- Directed by: René Clair
- Written by: René Clair
- Produced by: Henri Diamant-Berger (producer)
- Starring: Henri Rollan
- Cinematography: Maurice Desfassiaux Paul Guichard
- Edited by: René Clair
- Music by: Jean Wiener
- Distributed by: Film Arts Guild
- Release date: 26 December 1924;
- Running time: 65/55/35 minutes
- Country: France
- Languages: Silent film French intertitles

= The Crazy Ray =

1925 film by René Clair

Paris Qui Dort (literally "Paris which sleeps") is a 1924 French science fiction comedy silent feature film (65 minutes) directed by René Clair.
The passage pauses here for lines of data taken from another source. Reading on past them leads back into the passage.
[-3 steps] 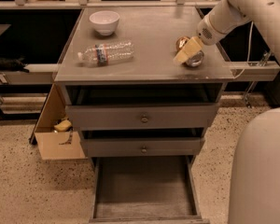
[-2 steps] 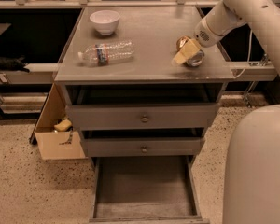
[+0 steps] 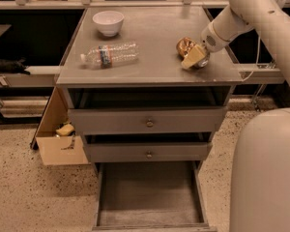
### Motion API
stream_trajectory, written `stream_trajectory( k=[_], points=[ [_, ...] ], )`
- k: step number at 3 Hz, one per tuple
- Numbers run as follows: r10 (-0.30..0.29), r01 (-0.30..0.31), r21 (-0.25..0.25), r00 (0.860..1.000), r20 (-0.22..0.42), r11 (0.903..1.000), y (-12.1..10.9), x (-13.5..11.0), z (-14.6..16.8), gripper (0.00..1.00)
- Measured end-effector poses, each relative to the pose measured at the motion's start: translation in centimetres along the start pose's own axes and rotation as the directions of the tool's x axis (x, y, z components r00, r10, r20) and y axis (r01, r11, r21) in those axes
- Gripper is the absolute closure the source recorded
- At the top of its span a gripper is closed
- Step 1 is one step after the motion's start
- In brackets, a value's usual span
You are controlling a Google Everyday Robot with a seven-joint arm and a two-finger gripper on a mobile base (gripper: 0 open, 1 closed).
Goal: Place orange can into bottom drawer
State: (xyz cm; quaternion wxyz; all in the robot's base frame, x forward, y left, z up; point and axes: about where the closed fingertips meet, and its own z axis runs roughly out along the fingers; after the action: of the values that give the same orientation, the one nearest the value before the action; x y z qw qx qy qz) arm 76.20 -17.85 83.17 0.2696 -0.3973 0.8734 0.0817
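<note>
Gripper (image 3: 194, 58) is at the right side of the cabinet's top surface (image 3: 150, 69), right up against the orange can (image 3: 185, 46). Can't tell if it's pinching the can or only touching it. The can is on the surface near the right edge. Bottom drawer (image 3: 150, 192) is pulled out. 2 upper drawers (image 3: 147, 122) are closed. Water bottle (image 3: 110, 54) lies on its side left of centre, white bowl (image 3: 108, 22) behind it.

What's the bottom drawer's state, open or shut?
Open: the bottom drawer is pulled out, bare floor showing, nothing in it. The orange can sits on the cabinet top, the gripper at it.
</note>
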Motion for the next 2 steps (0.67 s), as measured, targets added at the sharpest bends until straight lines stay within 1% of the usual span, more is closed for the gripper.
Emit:
stream_trajectory(
  k=[1,2],
  points=[
    [-0.034,0.034,0.004,0.999,0.015,0.9994,0.7,-0.2,-1.5,0.72],
    [-0.145,0.145,0.007,0.988,0.054,0.9895,4.1,0.1,-6.3,1.00]
  ],
)
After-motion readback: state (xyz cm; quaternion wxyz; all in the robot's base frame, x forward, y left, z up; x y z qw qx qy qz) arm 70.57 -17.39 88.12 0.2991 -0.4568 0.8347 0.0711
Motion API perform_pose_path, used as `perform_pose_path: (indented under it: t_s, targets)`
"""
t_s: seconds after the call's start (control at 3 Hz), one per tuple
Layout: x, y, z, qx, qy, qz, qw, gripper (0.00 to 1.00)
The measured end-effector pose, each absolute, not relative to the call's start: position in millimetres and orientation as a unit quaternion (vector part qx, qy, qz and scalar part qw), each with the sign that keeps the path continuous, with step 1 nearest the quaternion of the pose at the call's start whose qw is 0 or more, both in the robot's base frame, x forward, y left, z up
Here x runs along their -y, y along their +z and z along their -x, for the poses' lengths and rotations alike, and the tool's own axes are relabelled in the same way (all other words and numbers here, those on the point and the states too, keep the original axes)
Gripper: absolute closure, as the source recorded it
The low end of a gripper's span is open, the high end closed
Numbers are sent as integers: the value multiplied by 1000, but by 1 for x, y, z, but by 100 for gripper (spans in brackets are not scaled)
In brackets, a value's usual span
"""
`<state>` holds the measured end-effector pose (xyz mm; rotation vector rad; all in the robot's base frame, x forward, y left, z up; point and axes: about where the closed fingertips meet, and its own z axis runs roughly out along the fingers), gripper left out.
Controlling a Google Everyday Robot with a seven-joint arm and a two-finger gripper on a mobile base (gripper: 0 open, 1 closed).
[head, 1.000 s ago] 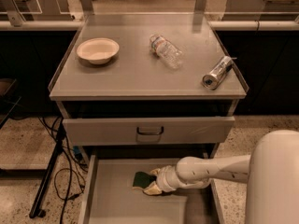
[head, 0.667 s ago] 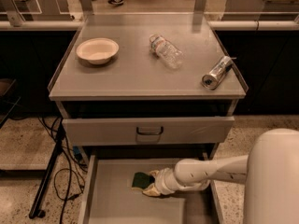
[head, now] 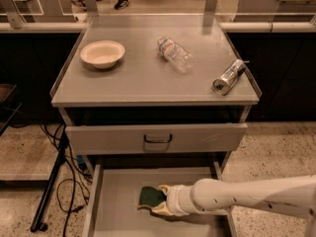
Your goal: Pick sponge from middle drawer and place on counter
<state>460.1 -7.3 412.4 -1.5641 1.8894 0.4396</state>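
The sponge (head: pixel 146 196), dark green on top with a pale edge, lies on the floor of the open middle drawer (head: pixel 111 201) at the bottom of the view. My gripper (head: pixel 160 201) comes in from the right on a white arm and sits right against the sponge's right side, low in the drawer. The counter (head: pixel 143 75) is the flat grey cabinet top above.
On the counter are a cream bowl (head: pixel 102 54) at the left, a clear plastic bottle (head: pixel 175 54) lying near the middle and a silver can (head: pixel 228 76) lying at the right. A closed drawer front with a dark handle (head: pixel 157 141) sits above the open drawer. Cables and a stand are on the floor left.
My gripper and arm have shifted slightly left, closer onto the sponge. The sponge stays in the drawer.
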Motion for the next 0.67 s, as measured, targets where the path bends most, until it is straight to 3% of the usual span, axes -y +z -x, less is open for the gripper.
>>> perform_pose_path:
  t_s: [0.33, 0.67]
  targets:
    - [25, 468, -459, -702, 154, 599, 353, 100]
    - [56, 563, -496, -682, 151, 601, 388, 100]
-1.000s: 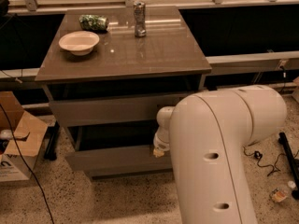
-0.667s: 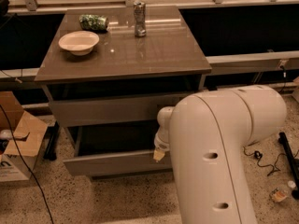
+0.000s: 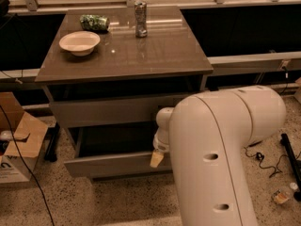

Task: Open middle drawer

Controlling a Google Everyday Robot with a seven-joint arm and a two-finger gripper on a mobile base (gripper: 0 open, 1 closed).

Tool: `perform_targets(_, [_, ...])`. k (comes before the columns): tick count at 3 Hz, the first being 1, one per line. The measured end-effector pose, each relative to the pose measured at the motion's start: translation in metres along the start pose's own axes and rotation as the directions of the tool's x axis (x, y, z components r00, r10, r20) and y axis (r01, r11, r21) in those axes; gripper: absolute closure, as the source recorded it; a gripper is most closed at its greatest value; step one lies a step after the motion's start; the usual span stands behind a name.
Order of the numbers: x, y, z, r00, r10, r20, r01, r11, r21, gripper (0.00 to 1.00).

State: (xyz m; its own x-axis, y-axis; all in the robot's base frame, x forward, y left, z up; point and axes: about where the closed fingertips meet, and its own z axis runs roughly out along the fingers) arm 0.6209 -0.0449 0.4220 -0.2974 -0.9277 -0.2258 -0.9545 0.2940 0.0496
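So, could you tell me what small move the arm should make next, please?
Probably a short, straight pull back toward the robot: the gripper sits at the front panel of the drawer, which stands only partly out of the cabinet.

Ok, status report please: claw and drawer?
Claw at drawer front, half hidden behind arm. Drawer pulled partly out. Cardboard box on floor beside, not touching.

Gripper [image 3: 157, 158] sits at the front of the pulled-out grey drawer [image 3: 108, 165], right end. Bulky white arm housing [image 3: 221, 140] blocks the cabinet's right front. Drawer's left stretch reachable. Brown cardboard box [image 3: 21, 140] crowds the left floor. Glossy grey tabletop [image 3: 160, 51]: right half free; white round bowl [image 3: 79, 42], crumpled green object [image 3: 94, 22] and upright silver can [image 3: 140, 19] occupy the back-left.
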Motion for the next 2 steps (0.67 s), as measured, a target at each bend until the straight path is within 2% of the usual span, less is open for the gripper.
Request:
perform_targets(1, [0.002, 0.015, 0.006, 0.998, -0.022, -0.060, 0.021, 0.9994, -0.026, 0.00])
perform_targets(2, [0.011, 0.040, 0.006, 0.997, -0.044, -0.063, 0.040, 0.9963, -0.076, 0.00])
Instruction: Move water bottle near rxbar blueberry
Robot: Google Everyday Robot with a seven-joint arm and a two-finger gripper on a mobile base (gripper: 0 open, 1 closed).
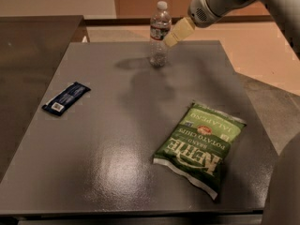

Also released as Le rayon de la mort (55 minutes), its international English-language titles were The Crazy Ray and Paris Asleep (usually 55 minutes). It has also been released in the US as a 35-minute short subject called At 3:25. by Red Seal Pictures.

== Plot summary ==
The film is about a mad doctor who uses a magic ray on citizens which causes them to freeze in strange and often embarrassing positions. People who are unaffected by the ray begin to loot Paris.

== Cast ==
- Henri Rollan as Albert
- Charles Martinelli as The scientist
- Louis Pré Fils as the detective
- Albert Préjean as The pilot
- Madeleine Rodrigue as Hesta, the airline passenger
- Myla Seller as The niece / daughter of the scientist
- Antoine Stacquet as The rich man
- Marcel Vallée as the thief

== Home media ==
The film is available on the Region 1 Criterion DVD release of another Clair film, Under the Roofs of Paris (1930). It is also available for free at the Internet Archive.